Metamaterials are artificial materials engineered to have properties not found in naturally occurring materials and they are best known as materials for the ‘invisibility cloak’ often featured in SF novels or games. By precisely designing artificial atoms that are smaller than the wavelength of light and controlling the polarization and spin of light, new optical properties are made that are not found in nature. However, the current process require numerous trial and failures until the right material is obtained. It is not only time consuming but also compromise efficiency. And AI is expected to provide a solution for this problem.
The research group of Prof. Junsuk Rho, Sunae So and Jungho Mun of Department of Mechanical Engineering and Department of Chemical Engineering at POSTECH developed a design with a higher degree of freedom which allows to choose materials and to design photonic structures arbitrarily by using Deep Learning. Their findings are published in several renowned journals such as the Applied Materials and Interfaces, Nanophotonics, Microsystems & Nanoengineering, Optics Express, and Scientific Reports. As they published their findings in five journals a month, they have attracted tremendous attention from the field of academics.
Properties of metamaterials depend on the way they are designed. The conventional intuitive-based and labor-intensive design has been suggested as a problem due to repetitive trial and error process. However, Prof. Rho and his team suggested a new data-based design method by utilizing AI.
AI can be trained with a vast amount of data and it can learn designs of various metamaterials and the correlation between photonic structures and their optical properties. Using this training process, it can provide a design method that makes a photonic structure with desired optical properties. Once trained, it can provide a desired design promptly and efficiently. This has already been researched at various institutions in the U.S.A such as MIT, Stanford University, Georgia Institute of Technology. However, the previous studies require inputs of materials and structural parameters of structures beforehand and adjust photonic structures afterwards.
Prof. Rho and his group educated AI to design arbitrary photonic structures and gave additional level of freedom of the design by categorizing types of materials and adding them as a design factor, which made it possible to design appropriate materials for relevant optical properties. Analysis of metameterials obtained through this design method revealed that it had identical optical properties inputted in the artificial neural network.
The research team, who have published various research findings on the design of metamaterials and optics theory, put enormous efforts in this research by studying the programming language, Python, needed to learn Deep Learning with online courses, MOOC.

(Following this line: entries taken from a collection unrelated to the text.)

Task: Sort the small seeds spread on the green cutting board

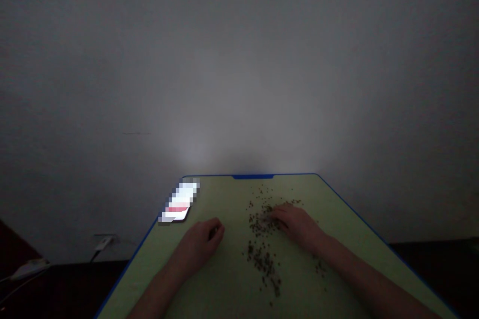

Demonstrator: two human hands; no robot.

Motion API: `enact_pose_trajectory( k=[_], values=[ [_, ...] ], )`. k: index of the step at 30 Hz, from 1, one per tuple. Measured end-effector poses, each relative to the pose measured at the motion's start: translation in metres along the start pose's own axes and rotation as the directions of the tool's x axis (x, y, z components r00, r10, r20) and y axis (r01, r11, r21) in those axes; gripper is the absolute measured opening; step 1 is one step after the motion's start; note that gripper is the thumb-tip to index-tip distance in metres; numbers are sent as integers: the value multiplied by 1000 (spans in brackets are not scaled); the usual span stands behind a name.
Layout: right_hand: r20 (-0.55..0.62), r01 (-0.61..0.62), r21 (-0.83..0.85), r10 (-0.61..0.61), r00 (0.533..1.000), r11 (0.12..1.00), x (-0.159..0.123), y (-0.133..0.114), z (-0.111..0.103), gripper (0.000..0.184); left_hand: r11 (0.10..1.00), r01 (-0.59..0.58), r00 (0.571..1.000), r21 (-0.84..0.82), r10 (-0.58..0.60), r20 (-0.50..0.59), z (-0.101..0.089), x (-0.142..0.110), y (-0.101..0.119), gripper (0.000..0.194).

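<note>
A pale green table [224, 289] with a blue edge carries a scatter of small dark seeds or grains [264, 254]. My right hand [295, 222] lies palm down among them, fingers stretched toward the pile's far part. My left hand [204, 241] rests on the table left of the grains, its fingers curled in with the thumb against them; whether anything sits inside the curl is too dark to make out.
A lit phone [179, 203] lies at the table's far left corner. Behind the table is a plain grey wall [239, 60]. A wall socket and white cable [101, 244] sit low at the left, above a dark floor.
</note>
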State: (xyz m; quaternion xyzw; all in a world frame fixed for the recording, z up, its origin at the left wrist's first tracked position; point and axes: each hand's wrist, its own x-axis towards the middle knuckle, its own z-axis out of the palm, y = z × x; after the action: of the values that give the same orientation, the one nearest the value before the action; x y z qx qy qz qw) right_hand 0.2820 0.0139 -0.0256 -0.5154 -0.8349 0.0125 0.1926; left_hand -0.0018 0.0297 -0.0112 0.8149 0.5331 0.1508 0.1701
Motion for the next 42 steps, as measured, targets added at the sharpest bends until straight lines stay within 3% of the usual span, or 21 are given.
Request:
enact_pose_trajectory(
  k=[4,7,9,13,16,19,22,33,37,42],
  values=[
    [11,-30,41,29,1000,999,-17,3,-9,27,1000,-6,1000,-8,6,15,0,-1,1,31],
    [-52,-167,71,170,984,983,-10,31,-25,25,1000,-6,1000,-7,6,13,1,-1,1,33],
    [-101,-315,96,324,941,944,5,61,-37,28,1000,-3,1000,-2,3,6,1,-2,0,33],
    [-31,-599,121,606,795,791,31,122,-46,23,1000,20,1000,3,-20,-1,-2,-3,0,31],
    [46,-696,122,697,716,707,38,147,-35,30,999,34,999,-7,-34,0,-3,-3,1,31],
    [109,-725,124,717,689,678,42,151,-18,30,999,36,999,-17,-36,2,-3,-4,4,31],
    [150,-714,140,698,700,686,57,143,-4,31,999,44,999,-12,-44,-5,-3,-5,6,31],
    [264,-584,207,530,806,785,124,92,28,32,997,68,997,-18,-68,20,-5,-5,4,32],
    [240,-496,176,452,859,850,135,92,22,31,997,81,996,-14,-80,25,-4,-7,3,32],
    [93,-403,28,399,912,915,144,107,6,29,997,80,997,-21,-80,12,-1,-7,1,33]
  ],
)
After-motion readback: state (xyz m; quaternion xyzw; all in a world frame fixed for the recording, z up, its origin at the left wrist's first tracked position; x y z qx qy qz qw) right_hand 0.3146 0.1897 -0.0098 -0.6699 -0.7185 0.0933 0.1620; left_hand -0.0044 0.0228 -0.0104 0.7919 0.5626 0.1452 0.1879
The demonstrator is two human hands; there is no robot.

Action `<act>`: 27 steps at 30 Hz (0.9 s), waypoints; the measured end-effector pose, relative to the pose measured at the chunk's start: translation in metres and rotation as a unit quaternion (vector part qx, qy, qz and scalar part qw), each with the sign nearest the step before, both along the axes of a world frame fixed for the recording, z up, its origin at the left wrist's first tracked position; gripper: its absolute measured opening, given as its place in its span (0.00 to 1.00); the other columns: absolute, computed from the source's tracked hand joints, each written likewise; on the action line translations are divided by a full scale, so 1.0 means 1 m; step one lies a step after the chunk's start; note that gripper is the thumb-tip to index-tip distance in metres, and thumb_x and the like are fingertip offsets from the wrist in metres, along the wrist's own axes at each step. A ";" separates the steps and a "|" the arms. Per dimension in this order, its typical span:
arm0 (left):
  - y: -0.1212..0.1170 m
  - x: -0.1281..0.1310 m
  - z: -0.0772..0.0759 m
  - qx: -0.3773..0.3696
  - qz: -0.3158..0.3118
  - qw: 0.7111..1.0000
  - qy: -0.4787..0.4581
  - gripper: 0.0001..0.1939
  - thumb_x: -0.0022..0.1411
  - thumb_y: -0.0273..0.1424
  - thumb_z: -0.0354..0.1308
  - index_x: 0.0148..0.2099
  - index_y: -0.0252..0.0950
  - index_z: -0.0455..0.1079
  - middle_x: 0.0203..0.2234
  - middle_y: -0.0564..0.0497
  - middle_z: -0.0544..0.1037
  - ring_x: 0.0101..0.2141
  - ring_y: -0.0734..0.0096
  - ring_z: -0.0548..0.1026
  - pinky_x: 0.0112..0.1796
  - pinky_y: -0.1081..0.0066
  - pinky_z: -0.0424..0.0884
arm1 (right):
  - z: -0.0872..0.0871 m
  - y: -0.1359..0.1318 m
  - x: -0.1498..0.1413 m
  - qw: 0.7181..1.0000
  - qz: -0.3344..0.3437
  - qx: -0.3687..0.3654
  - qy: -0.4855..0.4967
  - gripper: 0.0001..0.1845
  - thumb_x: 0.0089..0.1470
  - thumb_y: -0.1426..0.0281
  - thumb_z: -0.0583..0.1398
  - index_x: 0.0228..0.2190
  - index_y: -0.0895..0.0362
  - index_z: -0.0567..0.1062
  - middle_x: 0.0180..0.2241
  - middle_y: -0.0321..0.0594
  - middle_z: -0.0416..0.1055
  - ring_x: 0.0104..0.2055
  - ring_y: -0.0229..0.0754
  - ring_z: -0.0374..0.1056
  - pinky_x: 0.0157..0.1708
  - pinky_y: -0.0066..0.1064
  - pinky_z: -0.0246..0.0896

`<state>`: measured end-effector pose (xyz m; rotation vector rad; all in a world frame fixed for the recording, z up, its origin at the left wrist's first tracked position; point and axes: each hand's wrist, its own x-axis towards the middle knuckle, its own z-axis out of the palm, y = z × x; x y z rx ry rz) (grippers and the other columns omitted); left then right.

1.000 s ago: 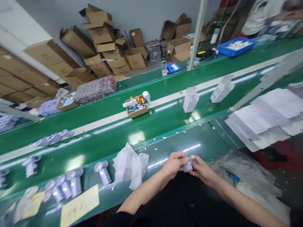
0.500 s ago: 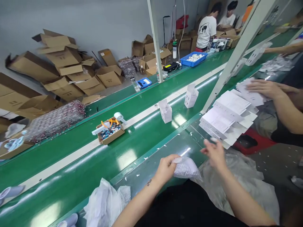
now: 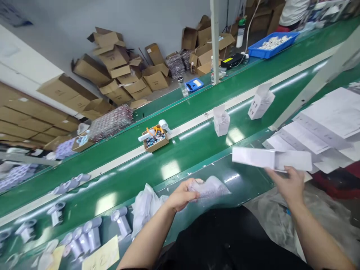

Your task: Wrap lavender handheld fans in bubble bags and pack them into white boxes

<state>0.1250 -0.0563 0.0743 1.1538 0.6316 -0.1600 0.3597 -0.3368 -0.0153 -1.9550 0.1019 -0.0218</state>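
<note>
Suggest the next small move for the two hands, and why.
I'd probably bring the white carton in the right hand closer to the left hand, which holds a wrapped piece. The two are apart, with the piece outside the carton, so closing that gap seems sensible before trying any fit. I can't tell which carton end is open.

Green belt (image 3: 194,149) beneath two open white boxes (image 3: 221,124)
</note>
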 end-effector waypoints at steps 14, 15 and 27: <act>-0.003 -0.022 0.036 0.457 0.019 0.889 0.018 0.07 0.52 0.31 0.56 0.35 0.36 0.65 0.27 0.55 0.72 0.27 0.75 0.67 0.28 0.76 0.62 | -0.025 0.124 -0.088 0.811 0.562 0.041 -0.159 0.20 0.46 0.66 0.62 0.41 0.54 0.63 0.48 0.48 0.58 0.52 0.52 0.60 0.51 0.45 0.58; -0.003 -0.024 0.038 0.488 0.002 0.871 0.048 0.07 0.53 0.31 0.56 0.35 0.36 0.65 0.27 0.55 0.72 0.28 0.74 0.68 0.29 0.76 0.63 | -0.027 0.126 -0.091 0.799 0.576 0.045 -0.167 0.22 0.46 0.65 0.63 0.42 0.54 0.62 0.49 0.49 0.58 0.52 0.52 0.61 0.50 0.46 0.59; -0.032 0.030 -0.002 0.687 -0.215 0.680 0.138 0.18 0.63 0.41 0.49 0.51 0.37 0.61 0.42 0.44 0.71 0.39 0.60 0.72 0.39 0.63 0.68 | -0.042 0.148 -0.112 0.824 0.532 0.042 -0.193 0.36 0.45 0.63 0.62 0.52 0.53 0.52 0.54 0.53 0.59 0.53 0.55 0.62 0.48 0.49 0.60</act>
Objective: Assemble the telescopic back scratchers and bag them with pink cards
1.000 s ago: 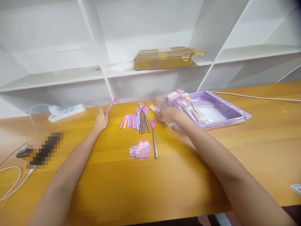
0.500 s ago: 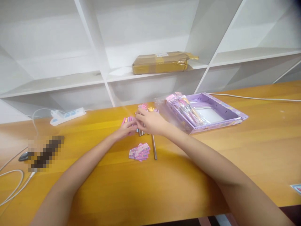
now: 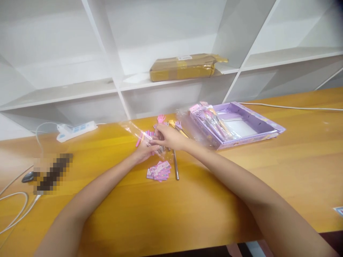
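Observation:
A clear plastic bag [image 3: 132, 128] stretches up and left from between my hands. My left hand [image 3: 144, 151] is closed on its lower end. Close beside it, my right hand [image 3: 169, 137] has its fingers bent in a pinch at the bag's edge; the fingertips are partly hidden. Behind and under the hands lie several hand-shaped back scratchers, with a pink head [image 3: 161, 118], a yellow head [image 3: 172, 123] and a purple head [image 3: 178, 124]. Their coloured handles [image 3: 139, 139] show on the left. A metal rod [image 3: 175, 166] points toward me, beside a fanned stack of pink cards [image 3: 159, 171].
On the right stands a purple box [image 3: 252, 137] with packaged back scratchers [image 3: 214, 123] in it. A power strip [image 3: 77, 130], a mouse [image 3: 28, 177] and cables are on the left. A taped cardboard box [image 3: 183, 69] rests on the white shelf behind the table.
The plastic bag now shows spread out to the upper left of my hands. My left hand has turned and lowered slightly, uncovering more handles. The purple and yellow heads show more.

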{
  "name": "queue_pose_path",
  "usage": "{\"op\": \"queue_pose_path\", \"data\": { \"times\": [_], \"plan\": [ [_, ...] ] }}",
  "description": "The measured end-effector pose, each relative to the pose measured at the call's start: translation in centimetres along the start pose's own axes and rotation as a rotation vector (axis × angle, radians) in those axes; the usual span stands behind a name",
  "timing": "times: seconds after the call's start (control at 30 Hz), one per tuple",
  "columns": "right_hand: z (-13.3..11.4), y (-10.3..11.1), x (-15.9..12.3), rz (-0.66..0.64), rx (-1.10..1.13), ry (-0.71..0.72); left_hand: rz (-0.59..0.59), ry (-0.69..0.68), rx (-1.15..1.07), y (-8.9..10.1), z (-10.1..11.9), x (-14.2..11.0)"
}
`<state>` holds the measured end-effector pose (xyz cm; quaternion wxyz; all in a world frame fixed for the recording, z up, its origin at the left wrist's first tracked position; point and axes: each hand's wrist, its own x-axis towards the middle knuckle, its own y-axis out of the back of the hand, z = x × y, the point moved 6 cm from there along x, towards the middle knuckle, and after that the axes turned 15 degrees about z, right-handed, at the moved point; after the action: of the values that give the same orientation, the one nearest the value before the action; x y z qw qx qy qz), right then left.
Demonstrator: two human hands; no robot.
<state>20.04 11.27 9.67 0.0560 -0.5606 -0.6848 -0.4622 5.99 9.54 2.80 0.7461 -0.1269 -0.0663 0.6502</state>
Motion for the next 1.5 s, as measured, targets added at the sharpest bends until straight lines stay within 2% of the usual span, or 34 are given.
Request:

Their accomplishment of developing this design method is revolutionary in many ways. First of all, it significantly reduced the time needed to design photonic structures. Also, it allows various designs of new metamaterials because scientists are no longer limited to conduct empirical designs to obtain results. Metamaterials can be utilized in applications such as display, security, and military technology but all within the limits of development stage at the moment. In this regard, introduction of AI to the design method is expected to make important contribution to the technological development of metamaterials.
Prof. Junsuk Rho, the lead-researcher in the team, commented that, “Our research was successful in bringing it to a higher degree of freedom of the design, but the new design still requires users to input certain problem settings in the beginning. It sometimes produced wrong designs and therefore make it impossible to produce desired metamaterials. So, I’d like to take our findings a step further by developing a complete design method of metamaterials utilizing AI. Also, I’d like to make innovative and practical metamaterials by training AI with reviews of the design constructed in consideration of final products.